Comenzamos hoy el mes de octubre, mes que la tradición de la Iglesia dedica a la oración mariana por excelencia: El Rosario. Esa humilde y sencilla oración es la cadena que nos lleva al cielo, porque en la contemplación de cada uno de sus misterios está contenida la historia de Salvación.

El Rosario es una oración buena e importante y muchos santos se distinguen por el uso de ello.

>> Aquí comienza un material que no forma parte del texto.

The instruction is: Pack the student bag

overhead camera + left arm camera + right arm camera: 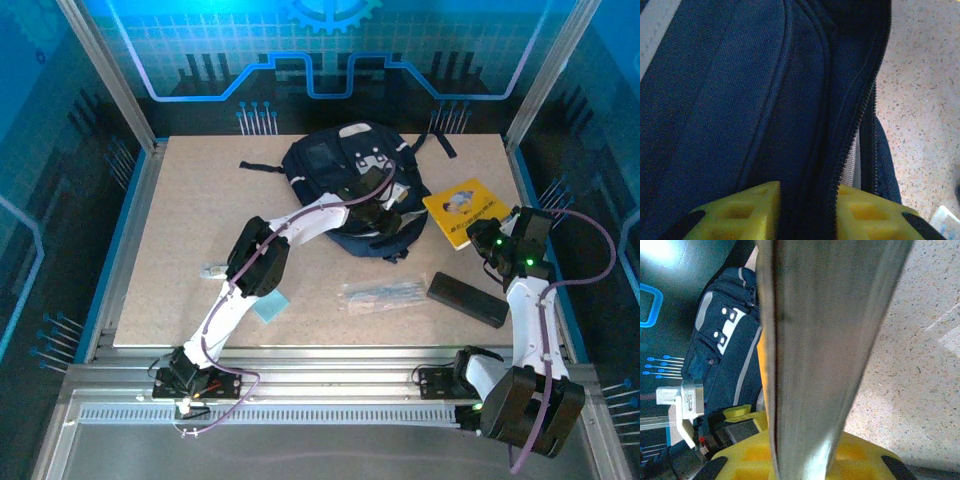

Entre ellos me complace citar a San Juan Pablo II que decía muchas veces “Soy una persona del Rosario” y en la Carta Apostólica Rosarium Virginis Mariae, que publicó el 16 de octubre de 2002, día en que se cumplían 25 años de su inicio como Papa dice: “El Rosario es mi oración predilecta”.

El Rosario es una oración mariana que nos conduce a Jesús, recorriendo en cada uno de los misterios un aspecto de la venida, de las obras y de las acciones a favor de la humanidad por parte de Jesucristo.

Primeramente, podemos resaltar que el Rosario tiene una estructura muy sencilla, se puede rezar en privado o en comunidad, en una capilla, en la intimidad de nuestra habitación o en un autobús mientras vamos a nuestro lugar de trabajo. Además, el hecho de que combine las oraciones más conocidas por los cristianos, no sólo facilita su rezo: sobre todo le dan una gran profundidad.

Además, nos invita a contemplar pasajes –o misterios– fundamentales de los Evangelios y de la vida de María y de Jesús, lo cual hace que nuestro modo de contemplar a Dios vaya creciendo a medida que avanzamos en el rezo del Rosario.

Asimismo, se trata de una oración repetitiva que, cuando se reza con devoción y un ritmo bien acompasado, nos ayuda a recogernos dentro de nuestro corazón y a alcanzar un «estado contemplativo» que nos sitúa ante la amorosa presencia de Dios. Buenos ejemplos para nosotros son las personas que se por las tardes en la parroquia para rezar juntas el Rosario.

Rezado, además, atentamente es muy importante tener el corazón encendido en amor hacia María y su Hijo. En efecto, a medida que rezamos el Rosario, vamos sintiendo cómo el amor que sentimos en nuestro corazón se convierte en el motor que nos mueve a contemplar a Dios. Y contemplado a Dios nos sentimos llamados a hacer sus obras de piedad, caridad y misericordia.

Curiosamente, al rezar el Rosario también interviene activamente nuestro cuerpo, pues debemos sostener con nuestra mano el rosario e ir pasando una a una las cuentas a medida avanzamos en la oración. Y además, también nuestro cuerpo participa en el Rosario cuando lo rezamos dando un paseo por la calle, en el jardín de nuestra casa o en local corriente.

No debemos olvidar otro importante factor que ha hecho que el Rosario se extienda tanto por todo el mundo: son muchos –muchísimos– los testimonios de personas y ciudades enteras que aseguran que su rezo fue fundamental para que Dios les atendiera una petición muy importante. Hablamos de miles de personas sanadas, de maridos e hijos que volvieron sanos y salvos de la guerra, de ciudades liberadas del asedio de un ejército enemigo, de regiones que superaron los devastadores efectos de una epidemia o de una erupción volcánica, etc. Y eso es así porque el Rosario nos ayuda a pedir debidamente lo que nos conviene (cf. Rm 8,26), y a aceptar dócilmente la respuesta de Dios, que no siempre es como nosotros la esperamos, pues sus pensamientos no son nuestros pensamientos, ni sus caminos son nuestros caminos (cf. Is 55,8).

Que este mes de octubre, pues, nos haga acoger el rezo del Santo Rosario, sea ello algo habitual en nuestra vida y transmitámoslo a los demás sabiendo que con ello les hacemos una favor, una cosa buena para su vida.